Taste the Cider

by Arej



Series: Ineffable Advent 2019 [26]
Category: Good Omens (TV), Good Omens - Neil Gaiman & Terry Pratchett
Genre: Domestic Bliss, Kisses, M/M, Nonverbal Communication, Other, they're not really male but it's m/m since i used male pronouns throughout, when you know someone six thousand years words are sometimes unnecessary
Language: English
Status: Completed
Published: 2019-12-27
Updated: 2019-12-27
Packaged: 2021-02-26 07:28:22
Rating: General Audiences
Warnings: No Archive Warnings Apply
Chapters: 1
Words: 1,587
Publisher: archiveofourown.org
Story URL: https://archiveofourown.org/works/21979579
Author URL: https://archiveofourown.org/users/Arej/pseuds/Arej
Summary: Day 26 of the advent calendar of prompts.Crowley offers Aziraphale a taste of cider, and a look inside his heart.
Relationships: Aziraphale/Crowley (Good Omens)
Series: Ineffable Advent 2019 [26]
Series URL: https://archiveofourown.org/series/1561027
Comments: 7
Kudos: 123





	Taste the Cider

“Did you ever eat one of the apples?”

There’s no need to specify which apples - there has only ever been one variety of note, for them. Crowley keeps his eyes on the stove, deliberately not looking at the angel; Aziraphale fidgets in the silence.

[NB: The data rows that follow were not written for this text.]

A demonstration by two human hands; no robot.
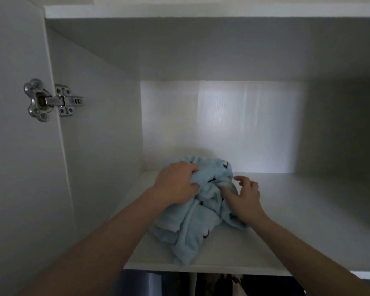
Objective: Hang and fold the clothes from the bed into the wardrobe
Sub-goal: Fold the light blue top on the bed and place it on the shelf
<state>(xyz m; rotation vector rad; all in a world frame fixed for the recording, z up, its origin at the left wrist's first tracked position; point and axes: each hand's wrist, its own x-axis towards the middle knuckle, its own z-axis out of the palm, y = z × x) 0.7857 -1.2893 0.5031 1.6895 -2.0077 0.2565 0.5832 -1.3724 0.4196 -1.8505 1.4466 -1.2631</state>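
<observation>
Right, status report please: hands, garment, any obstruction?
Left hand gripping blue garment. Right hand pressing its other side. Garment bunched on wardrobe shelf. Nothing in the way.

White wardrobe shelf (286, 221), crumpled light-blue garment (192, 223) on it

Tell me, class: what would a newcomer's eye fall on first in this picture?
First, the crumpled light blue garment on the white wardrobe shelf, centre frame. The left hand clutches its bunched fabric, while the right hand rests on its right side. Next, the shiny metal hinge on the open door, left.
</observation>
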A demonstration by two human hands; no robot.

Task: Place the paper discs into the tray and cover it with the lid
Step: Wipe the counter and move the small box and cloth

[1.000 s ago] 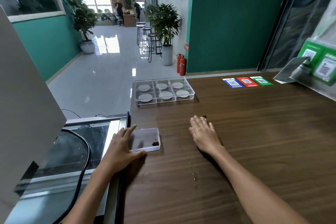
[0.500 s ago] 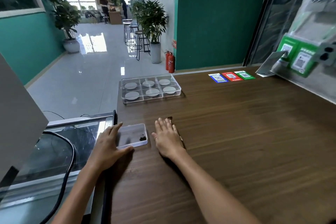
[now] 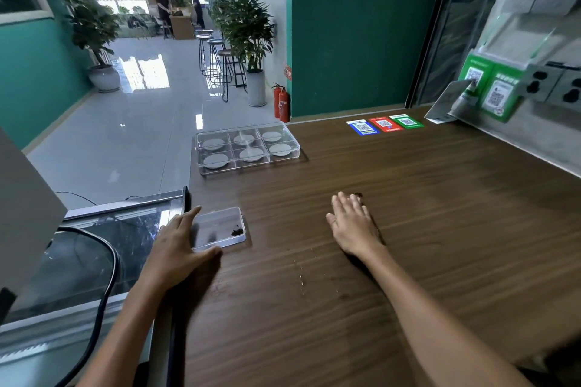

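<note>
Low in the frame, both hands lie on the brown wooden table [image 3: 408, 214], well apart from each other. The left hand [image 3: 176, 248], left of centre, has its fingers spread and nearly straight; the thumb runs along the near edge of a small clear lid [image 3: 220, 228] and the fingertips touch its left side, so it rests against the lid rather than closing round it. A dark speck sits at the lid's right end. The right hand [image 3: 353, 226], just right of centre, lies palm down and flat on the bare wood with fingers straight and close together, holding nothing. Above the hands, at the table's far left edge in the middle of the frame, stands the clear tray [image 3: 201, 163] with six compartments, a white paper disc [image 3: 215, 160] in each one. The tray is apart from both hands.
</note>
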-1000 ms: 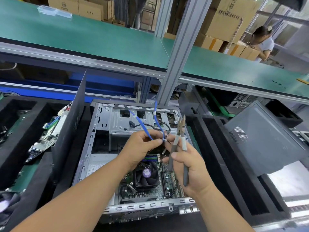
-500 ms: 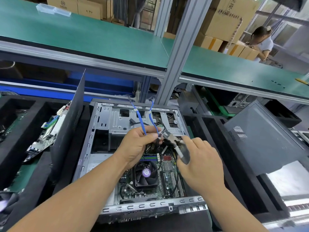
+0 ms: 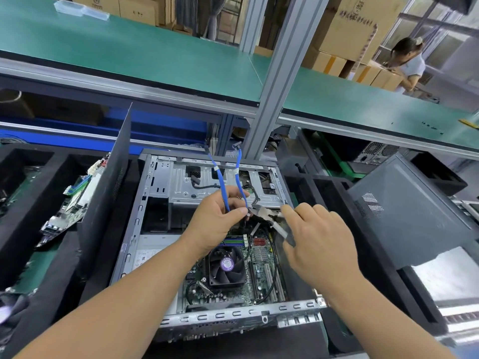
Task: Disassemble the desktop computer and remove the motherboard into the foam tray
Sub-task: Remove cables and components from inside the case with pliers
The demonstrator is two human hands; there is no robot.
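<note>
An open desktop case [image 3: 155, 211] lies flat in front of me. Inside it sits the green motherboard [image 3: 261, 278] with a black CPU fan [image 3: 226, 265]. My left hand [image 3: 217, 221] pinches two blue cables [image 3: 223, 187] above the case; their free ends stick up. My right hand [image 3: 316, 244] grips a pair of pliers [image 3: 269, 216], whose jaws meet the cable bundle beside my left fingertips. Black foam trays [image 3: 23, 229] at the left hold other motherboards [image 3: 70, 203].
A dark grey side panel [image 3: 108, 193] stands upright left of the case. Another panel [image 3: 409, 211] leans on black foam at the right. A grey metal post [image 3: 277, 73] rises behind the case under a green shelf [image 3: 129, 53]. A person stands by cardboard boxes far right.
The pliers swung from upright to lying sideways, jaws now at the cables by my left fingers. My right hand turned palm-down. The blue cables were lifted higher.
</note>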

They don’t talk about Eden, much. They talk about it more, now that Armageddon’t is a memory and not a looming threat, but _more_ is a vague and misleading word: if they talk about it once before the turn of the millennia, they’ll still have talked about it more often than they did before the world failed to end. By most standards, they still hardly speak of it. By _their_ standards, the handful of references they’ve been dropping at the edges of conversation is akin to holding a full academic conference. 

Crowley’s question, even so vague a question as this, feels rather like shouting from the rooftops, and he hasn’t even named it. He can feel Aziraphale’s surprise at his sudden boldness, the angel’s piercing blue gaze sitting like a cool hand on the back of his neck. It’s not a disapproving gaze - joking or serious, he’s been on the receiving end of both - and the weight is an oddly comforting thing, settling the flush threatening just under his shirt collar. So he waits, silent and patient, while Aziraphale’s mind turns through all the possible approaches to his answer, decides whether to match Crowley’s boldness or step further into ambiguity.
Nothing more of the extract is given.